### COLLECTED MATERIAL
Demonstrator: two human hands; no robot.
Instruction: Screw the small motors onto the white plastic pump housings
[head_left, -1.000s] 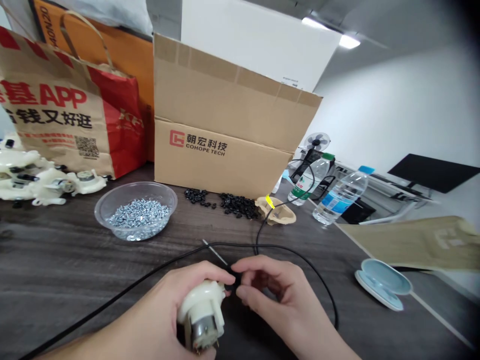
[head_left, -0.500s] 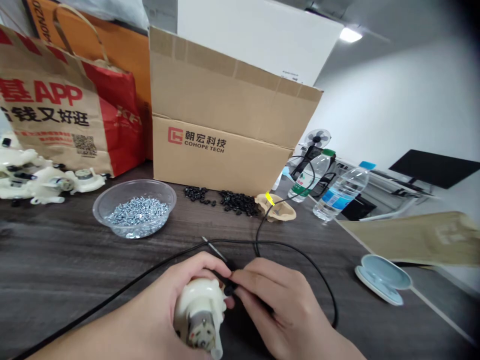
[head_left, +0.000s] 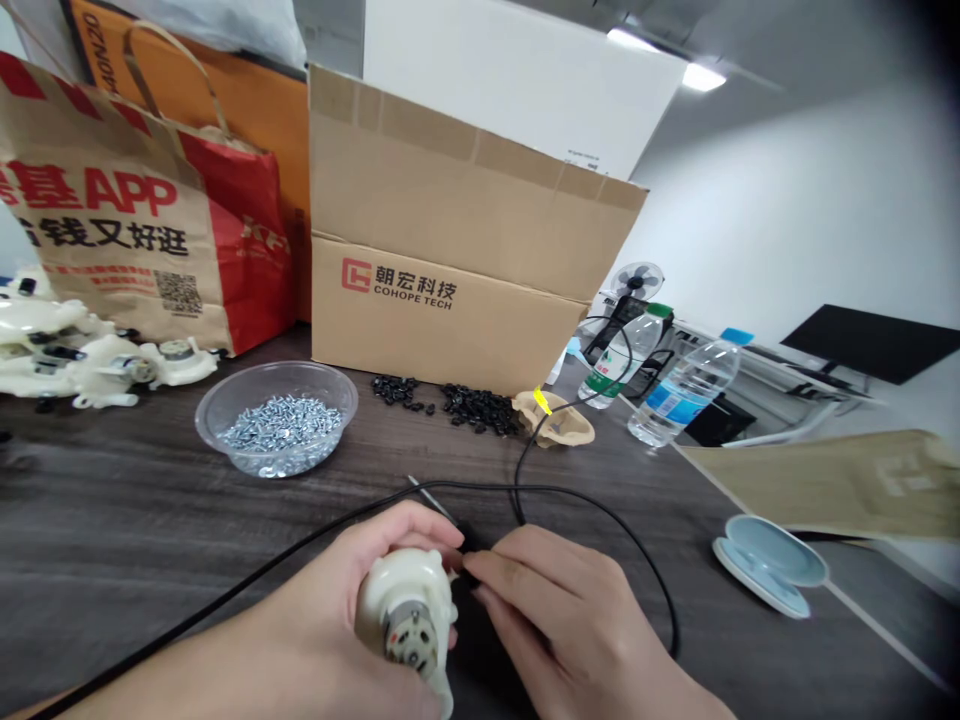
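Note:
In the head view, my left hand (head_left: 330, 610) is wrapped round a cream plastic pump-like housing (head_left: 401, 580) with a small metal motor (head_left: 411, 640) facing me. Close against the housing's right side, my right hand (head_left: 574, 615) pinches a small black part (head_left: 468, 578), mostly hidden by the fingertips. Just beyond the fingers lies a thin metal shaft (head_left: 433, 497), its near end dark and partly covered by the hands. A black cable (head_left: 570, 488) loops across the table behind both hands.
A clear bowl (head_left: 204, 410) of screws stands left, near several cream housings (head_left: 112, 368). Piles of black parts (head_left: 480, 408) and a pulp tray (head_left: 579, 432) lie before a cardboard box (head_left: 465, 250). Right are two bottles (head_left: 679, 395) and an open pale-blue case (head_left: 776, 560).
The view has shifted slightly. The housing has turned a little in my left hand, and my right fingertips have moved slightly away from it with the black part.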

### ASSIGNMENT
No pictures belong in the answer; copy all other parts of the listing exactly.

### SOLUTION
Demonstrator: two human hands; no robot.
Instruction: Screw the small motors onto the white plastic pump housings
[head_left, -1.000s] 
[head_left, -0.500s] 
[head_left, +0.000s] 
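Note:
In the head view, my left hand (head_left: 330, 610) is wrapped round a cream plastic pump-like housing (head_left: 401, 580) with a small metal motor (head_left: 411, 640) facing me. Close against the housing's right side, my right hand (head_left: 574, 615) pinches a small black part (head_left: 468, 578), mostly hidden by the fingertips. Just beyond the fingers lies a thin metal shaft (head_left: 433, 497), its near end dark and partly covered by the hands. A black cable (head_left: 570, 488) loops across the table behind both hands.
A clear bowl (head_left: 204, 410) of screws stands left, near several cream housings (head_left: 112, 368). Piles of black parts (head_left: 480, 408) and a pulp tray (head_left: 579, 432) lie before a cardboard box (head_left: 465, 250). Right are two bottles (head_left: 679, 395) and an open pale-blue case (head_left: 776, 560).
The view has shifted slightly. The housing has turned a little in my left hand, and my right fingertips have moved slightly away from it with the black part.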

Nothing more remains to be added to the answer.